- Nickname: Comandante 380
- Born: December 11, 1932 León, Nicaragua
- Died: February 16, 1991 (aged 58) Managua, Nicaragua
- Cause of death: Assassination by gunshot
- Allegiance: Nicaragua
- Branch: National Guard Contras
- Service years: 1952–1979
- Rank: Lieutenant colonel
- Commands: Fifteenth of September Legion and Nicaraguan Democratic Force
- Conflicts: Contra Insurgency
- Spouse: Elsa Italia Mejía
- Children: 4

= Enrique Bermúdez =

Nicaraguan Contra leader (1932–1991)

Enrique Bermúdez Varela (December 11, 1932 – February 16, 1991), known as Comandante 380, was a Nicaraguan soldier and rebel who founded and commanded the Nicaraguan Contras. In this capacity, he became a central global figure in one of the most prominent conflicts of the Cold War.

In 1981, Bermúdez founded the largest Contra army, which waged a major war against Nicaragua's Sandinista government; in the war, the Contras received overt and covert assistance from the U.S. government, and the Sandinistas were supported by the Soviet Union and Cuba.

After founding the Contra army in 1981, Bermudez served as its top military commander through the end of the military conflict in 1990. He maintained responsibility for all of Contra military operations, and later helped lead the Contras' transition to an opposition political party in the early 1990s after the Sandinistas were ultimately defeated by political opponents in the 1990 Nicaraguan general election, the second national election following the Sandinistas' rise to power in the Nicaraguan Revolution of 1979.

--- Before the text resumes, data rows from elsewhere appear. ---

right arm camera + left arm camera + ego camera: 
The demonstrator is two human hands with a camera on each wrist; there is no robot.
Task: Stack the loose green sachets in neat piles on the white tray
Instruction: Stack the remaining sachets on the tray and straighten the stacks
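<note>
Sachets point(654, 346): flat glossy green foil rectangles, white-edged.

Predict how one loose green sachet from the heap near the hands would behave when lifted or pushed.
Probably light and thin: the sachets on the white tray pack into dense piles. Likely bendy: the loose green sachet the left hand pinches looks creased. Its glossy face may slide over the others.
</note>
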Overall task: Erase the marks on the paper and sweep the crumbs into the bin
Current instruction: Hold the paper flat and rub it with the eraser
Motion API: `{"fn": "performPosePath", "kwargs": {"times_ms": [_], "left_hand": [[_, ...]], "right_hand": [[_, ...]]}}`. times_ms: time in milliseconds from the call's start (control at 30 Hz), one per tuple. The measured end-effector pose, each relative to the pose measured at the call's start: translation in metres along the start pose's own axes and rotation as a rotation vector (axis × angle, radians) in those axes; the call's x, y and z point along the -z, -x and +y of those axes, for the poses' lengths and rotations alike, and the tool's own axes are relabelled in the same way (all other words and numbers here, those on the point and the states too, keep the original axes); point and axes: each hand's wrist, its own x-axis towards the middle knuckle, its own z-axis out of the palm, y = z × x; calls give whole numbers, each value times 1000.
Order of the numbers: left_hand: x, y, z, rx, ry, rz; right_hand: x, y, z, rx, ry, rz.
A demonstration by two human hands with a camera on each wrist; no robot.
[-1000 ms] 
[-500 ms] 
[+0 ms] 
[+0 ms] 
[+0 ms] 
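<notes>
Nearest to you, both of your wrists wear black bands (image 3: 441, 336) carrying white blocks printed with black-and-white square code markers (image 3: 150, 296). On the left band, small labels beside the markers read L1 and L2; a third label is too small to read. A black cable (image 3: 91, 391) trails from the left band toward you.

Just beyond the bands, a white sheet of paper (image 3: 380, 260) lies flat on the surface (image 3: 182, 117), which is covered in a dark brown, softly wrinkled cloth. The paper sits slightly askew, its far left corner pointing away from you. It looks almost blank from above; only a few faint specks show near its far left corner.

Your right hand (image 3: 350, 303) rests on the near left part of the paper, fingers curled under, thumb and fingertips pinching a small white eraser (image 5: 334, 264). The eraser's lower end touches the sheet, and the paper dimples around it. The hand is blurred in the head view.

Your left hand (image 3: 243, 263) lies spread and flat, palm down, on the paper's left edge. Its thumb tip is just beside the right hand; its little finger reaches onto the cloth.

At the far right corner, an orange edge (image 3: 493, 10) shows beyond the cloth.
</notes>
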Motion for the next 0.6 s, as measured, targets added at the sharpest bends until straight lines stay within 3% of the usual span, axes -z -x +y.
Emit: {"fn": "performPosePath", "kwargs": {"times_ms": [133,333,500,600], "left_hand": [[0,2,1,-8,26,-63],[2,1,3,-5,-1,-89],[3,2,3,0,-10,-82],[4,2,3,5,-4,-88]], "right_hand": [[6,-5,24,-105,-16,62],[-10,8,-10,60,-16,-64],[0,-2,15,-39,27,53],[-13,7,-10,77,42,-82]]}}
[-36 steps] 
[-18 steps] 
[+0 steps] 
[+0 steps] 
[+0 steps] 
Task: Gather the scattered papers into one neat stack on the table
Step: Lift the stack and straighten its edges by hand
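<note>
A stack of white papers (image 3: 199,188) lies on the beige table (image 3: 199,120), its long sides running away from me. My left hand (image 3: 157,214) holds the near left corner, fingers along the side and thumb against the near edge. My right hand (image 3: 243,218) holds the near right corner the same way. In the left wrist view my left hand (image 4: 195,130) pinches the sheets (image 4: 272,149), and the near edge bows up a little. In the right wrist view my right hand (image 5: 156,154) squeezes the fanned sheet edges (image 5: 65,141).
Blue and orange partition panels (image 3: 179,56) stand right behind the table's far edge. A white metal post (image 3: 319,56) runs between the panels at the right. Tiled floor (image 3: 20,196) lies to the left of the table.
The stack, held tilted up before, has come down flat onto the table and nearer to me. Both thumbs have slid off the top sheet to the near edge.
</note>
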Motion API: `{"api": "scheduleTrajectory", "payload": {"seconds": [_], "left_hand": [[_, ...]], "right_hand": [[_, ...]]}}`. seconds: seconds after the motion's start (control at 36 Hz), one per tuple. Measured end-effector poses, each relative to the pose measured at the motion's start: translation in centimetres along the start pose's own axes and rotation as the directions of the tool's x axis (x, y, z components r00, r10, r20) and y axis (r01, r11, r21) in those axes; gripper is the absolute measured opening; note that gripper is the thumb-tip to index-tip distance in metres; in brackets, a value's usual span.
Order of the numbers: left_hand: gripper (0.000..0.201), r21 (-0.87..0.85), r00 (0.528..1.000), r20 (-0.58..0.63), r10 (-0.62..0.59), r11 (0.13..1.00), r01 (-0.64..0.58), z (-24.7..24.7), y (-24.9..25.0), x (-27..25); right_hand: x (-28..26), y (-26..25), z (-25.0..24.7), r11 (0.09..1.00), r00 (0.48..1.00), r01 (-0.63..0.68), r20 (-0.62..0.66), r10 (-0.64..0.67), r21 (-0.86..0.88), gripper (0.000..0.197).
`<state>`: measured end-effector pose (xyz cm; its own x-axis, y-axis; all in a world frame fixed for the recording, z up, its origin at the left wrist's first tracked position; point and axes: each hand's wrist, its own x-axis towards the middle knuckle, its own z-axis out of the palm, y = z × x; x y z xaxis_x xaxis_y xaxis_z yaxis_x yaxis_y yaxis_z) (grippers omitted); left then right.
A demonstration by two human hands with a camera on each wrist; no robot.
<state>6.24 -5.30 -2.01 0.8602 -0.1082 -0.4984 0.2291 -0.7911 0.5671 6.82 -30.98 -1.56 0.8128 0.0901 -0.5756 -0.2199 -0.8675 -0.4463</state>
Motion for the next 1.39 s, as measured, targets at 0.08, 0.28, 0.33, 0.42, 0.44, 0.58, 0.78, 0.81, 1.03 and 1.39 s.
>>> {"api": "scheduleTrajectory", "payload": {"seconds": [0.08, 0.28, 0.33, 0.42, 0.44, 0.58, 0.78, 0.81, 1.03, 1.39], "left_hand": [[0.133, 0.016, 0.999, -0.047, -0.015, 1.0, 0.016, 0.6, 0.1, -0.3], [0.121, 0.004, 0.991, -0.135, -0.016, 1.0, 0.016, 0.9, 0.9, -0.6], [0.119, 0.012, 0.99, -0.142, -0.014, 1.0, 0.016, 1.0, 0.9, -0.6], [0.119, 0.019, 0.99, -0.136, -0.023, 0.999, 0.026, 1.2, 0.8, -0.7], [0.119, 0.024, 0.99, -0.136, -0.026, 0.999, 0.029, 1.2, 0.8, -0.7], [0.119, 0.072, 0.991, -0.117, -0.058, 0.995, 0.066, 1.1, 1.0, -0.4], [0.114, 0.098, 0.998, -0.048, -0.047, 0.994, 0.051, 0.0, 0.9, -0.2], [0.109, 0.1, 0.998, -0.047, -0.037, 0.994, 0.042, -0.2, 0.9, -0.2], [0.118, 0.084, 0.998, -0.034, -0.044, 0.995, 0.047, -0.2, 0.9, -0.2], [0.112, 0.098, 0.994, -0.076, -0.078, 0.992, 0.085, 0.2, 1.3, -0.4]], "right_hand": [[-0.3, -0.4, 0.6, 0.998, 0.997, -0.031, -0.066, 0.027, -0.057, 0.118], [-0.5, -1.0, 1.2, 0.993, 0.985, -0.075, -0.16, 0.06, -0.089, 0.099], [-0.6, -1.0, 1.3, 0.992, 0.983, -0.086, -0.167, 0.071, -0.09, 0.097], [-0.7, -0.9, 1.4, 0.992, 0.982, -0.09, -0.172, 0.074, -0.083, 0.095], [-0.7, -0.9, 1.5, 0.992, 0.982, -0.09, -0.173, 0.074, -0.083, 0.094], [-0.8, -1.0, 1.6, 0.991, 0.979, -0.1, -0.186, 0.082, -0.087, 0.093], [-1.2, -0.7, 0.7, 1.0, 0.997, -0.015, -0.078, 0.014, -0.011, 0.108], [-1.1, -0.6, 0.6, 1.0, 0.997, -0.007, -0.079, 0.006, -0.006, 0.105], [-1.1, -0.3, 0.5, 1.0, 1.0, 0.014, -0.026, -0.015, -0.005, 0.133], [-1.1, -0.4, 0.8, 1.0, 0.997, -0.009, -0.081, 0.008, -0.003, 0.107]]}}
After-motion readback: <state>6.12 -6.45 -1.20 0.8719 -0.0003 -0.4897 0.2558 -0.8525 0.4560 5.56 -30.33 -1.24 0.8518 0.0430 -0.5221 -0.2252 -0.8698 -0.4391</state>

In the first election, held in 1984, Bermudez and other opponents alleged that Daniel Ortega and the Sandinistas won the election fraudulently, and Bermudez and the Contras refused to recognize the government and instead escalated their war against it until Ortega and the Sandinistas were later ousted in the 1990 elections.

On February 16, 1991, Bermudez was assassinated in Managua. His family and closest supporters alleged that the assassination was coordinated and conducted by the Sandinistas, but the perpetuators of his killing were never identified and his murder remains unsolved.

==Early life and education==
Bermúdez was born on 11 December 1932, in León, Nicaragua, the son of a mechanical engineer and a domestic servant. He attended Academia Militar de Nicaragua (AMN), Nicaragua's primary military academy, where he graduated in 1952.

==Military and political career==
===Nicaraguan National Guard===
After graduating from the military academy, Bermudez joined Nicaragua's National Guard, where he served in its engineering corps. He rose to the rank of Lieutenant colonel under former Nicaraguan President Anastasio Somoza Debayle. In 1979, Bermudez was serving as Nicaragua's military attaché to the U.S. in Washington, D.C. when the Somoza government was ousted by the Sandinistas in the Nicaraguan Revolution.

===Contra war===

Following the Sandinista Revolution, Bermúdez quickly emerged as one of the most influential opponents of the Sandinista government. He and Ricardo Lau co-founded the Fifteenth of September Legion in Guatemala City, the first armed opposition movement against the Sandinista government. In 1981, then in exile in Miami, Bermúdez returned to Tegucigalpa, Honduras, where he became military commander of the Nicaraguan Democratic Force (FDN), the largest and most influential Contra organization.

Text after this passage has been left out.